1. ## linear mapping

Hi,
I really need your help with this:
Suppose that V and W are finite-dimensional and that U is a subspace of V. Prove that there exists a T – linear map from V to W such that null(T)=U if and only if dim(U)>=dim(V)-dim(W).

2. I will prove the forward direction, you try proving the other direction.

Say that $T:V\to W$ is a linear transformation. Then by rank-nullity theorem we know $\text{rank}(T) + \text{nullity}(T) = \text{dim}(V)$. But we are told that $\text{null}(T) = U$ thus $\text{nullity}(T) = \text{dim}(U)$. Putting this together we have that $\text{dim}(U) = \text{dim}(V) - \text{rank}(T)$. But $T[ U ] \subseteq W$ so $\text{rank}(T) = \text{dim}(T[ U ]) \leq \text{dim}(W)$ this means $-\text{rank}(T) \geq - \text{dim}(W)$. Finally, $\text{dim}(U) \geq \text{dim}(V) - \text{dim}(W)$.
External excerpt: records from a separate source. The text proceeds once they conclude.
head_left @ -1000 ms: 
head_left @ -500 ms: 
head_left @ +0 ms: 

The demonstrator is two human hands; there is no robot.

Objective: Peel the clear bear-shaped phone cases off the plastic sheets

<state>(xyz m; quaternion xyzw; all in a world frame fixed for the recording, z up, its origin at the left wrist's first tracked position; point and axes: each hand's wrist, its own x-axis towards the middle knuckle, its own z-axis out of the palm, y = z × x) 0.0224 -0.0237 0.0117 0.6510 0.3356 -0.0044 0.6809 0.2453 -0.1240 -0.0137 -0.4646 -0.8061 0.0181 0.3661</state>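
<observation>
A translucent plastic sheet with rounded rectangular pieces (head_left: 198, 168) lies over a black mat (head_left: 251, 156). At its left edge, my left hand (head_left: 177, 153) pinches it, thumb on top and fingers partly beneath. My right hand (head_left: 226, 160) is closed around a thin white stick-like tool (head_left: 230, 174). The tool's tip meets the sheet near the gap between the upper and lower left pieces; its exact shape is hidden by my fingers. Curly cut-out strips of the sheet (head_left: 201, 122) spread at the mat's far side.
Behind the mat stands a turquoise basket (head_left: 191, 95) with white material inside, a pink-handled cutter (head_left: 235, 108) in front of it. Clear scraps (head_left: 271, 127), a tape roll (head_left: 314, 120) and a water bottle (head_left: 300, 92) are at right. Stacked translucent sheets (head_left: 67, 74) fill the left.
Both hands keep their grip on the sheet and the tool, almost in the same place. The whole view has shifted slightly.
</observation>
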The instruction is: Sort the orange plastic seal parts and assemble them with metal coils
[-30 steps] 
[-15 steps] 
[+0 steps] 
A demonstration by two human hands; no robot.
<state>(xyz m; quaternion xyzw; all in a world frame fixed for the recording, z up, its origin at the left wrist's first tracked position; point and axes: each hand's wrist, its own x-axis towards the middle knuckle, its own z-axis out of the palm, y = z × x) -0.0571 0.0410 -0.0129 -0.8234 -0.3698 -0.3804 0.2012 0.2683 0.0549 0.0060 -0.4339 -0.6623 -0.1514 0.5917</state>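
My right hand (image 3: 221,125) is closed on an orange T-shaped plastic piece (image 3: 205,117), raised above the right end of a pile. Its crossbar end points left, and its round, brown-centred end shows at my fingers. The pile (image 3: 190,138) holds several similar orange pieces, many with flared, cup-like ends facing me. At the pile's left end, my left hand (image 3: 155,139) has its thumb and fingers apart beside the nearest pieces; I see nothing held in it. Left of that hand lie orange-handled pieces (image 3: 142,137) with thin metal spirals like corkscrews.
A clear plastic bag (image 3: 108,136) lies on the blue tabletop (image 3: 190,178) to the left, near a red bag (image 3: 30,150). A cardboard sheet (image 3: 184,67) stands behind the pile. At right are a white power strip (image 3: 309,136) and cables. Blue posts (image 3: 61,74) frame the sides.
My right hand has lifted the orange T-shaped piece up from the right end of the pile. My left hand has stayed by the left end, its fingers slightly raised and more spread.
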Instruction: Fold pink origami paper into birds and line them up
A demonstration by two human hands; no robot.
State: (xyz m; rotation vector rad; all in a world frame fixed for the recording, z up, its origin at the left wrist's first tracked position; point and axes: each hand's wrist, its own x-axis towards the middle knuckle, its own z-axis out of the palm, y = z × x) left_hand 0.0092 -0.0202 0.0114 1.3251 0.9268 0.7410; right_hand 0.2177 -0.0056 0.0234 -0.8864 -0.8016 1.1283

3. Originally Posted by bamby
Hi,
I really need your help with this:
Suppose that V and W are finite-dimensional and that U is a subspace of V. Prove that there exists a T – linear map from V to W such that null(T)=U if and only if dim(U)>=dim(V)-dim(W).
$(\Longrightarrow)$ trivial by rank-nullity theorem.
$(\Longleftarrow)$ suppose $\dim W \geq \dim V - \dim U.$ let $B_1=\{u_1, \cdots , u_m \}$ be a basis for $U$ and extend $B_1$ to a basis for $V: \ \ B=\{u_1, \cdots , u_m, v_1, \cdots , v_n \}.$
so we have that $\dim W \geq n.$ thus there exists a set of $n$ linearly independent elements of $W,$ say $w_1, \cdots , w_n.$ now define the map $T:V \longrightarrow W$ by:
$T(a_1u_1 + \cdots a_m u_m + b_1v_1 + \cdots + b_n v_n)=b_1w_1 + \cdots + b_nw_n.$ it's obvious that T is a linear map and $\ker T=U. \ \ \ \square$